Some of his entries are surprising. "Sacriledge" is defined as "church robbing, the stealing of holy things," rather than as "profanation." Is there a sly gibe here at his ecclesiastical overlords? Other entries mystify. He includes "boate," glossed simply as "ship," and yet this old English word can hardly have been obscure. Latinate words are given a literal sense, which was standard practice in Elizabethan England. "Preposterous" is glossed not as "absurd" but as "disorder, forward, topsiteruie, setting the cart before the horse, as we use to say," and this reflects the word's original meaning. There are some lovely lost words, such as "gibbocitie" ("crookedness") or "gargarise" ("to wash the mouth") and some delightful old spellings, as in "gnible" ("to bite").Anyone who likes dictionaries and has never seenthe episode of Blackadder featuring Johnson's dictionary, by the way, has a treat in store--I find it so funny that every time I've watched it I am literally weeping with laughter...

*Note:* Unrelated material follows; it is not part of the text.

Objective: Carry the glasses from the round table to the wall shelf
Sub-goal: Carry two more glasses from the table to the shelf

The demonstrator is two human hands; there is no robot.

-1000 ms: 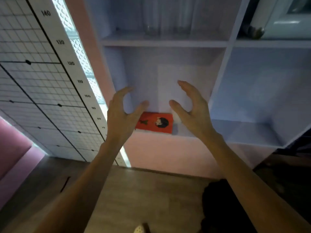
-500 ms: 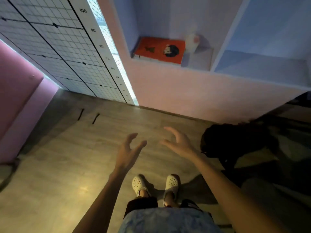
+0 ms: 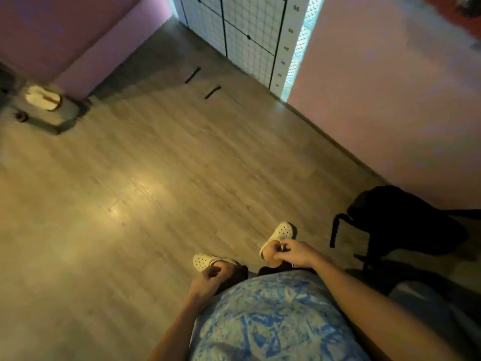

This is a gnarled, rude, fierce old dictionary and utterly without "calliditie" ("craftiness, or deceit"). It may not provide much "clavicordes" ("mirth") and it certainly "maffles" ("stammers"), but it also "inchaunts"("bewitches"). It shows the raw stuff out of which Shakespeare and Cawdrey's other contemporaries of genius fashioned their more sublime flights. In his Puritan soul, Cawdrey would have considered these mere "blatterings" ("vaine babblings"), but his rough alphabet formed the bedrock on which they rode.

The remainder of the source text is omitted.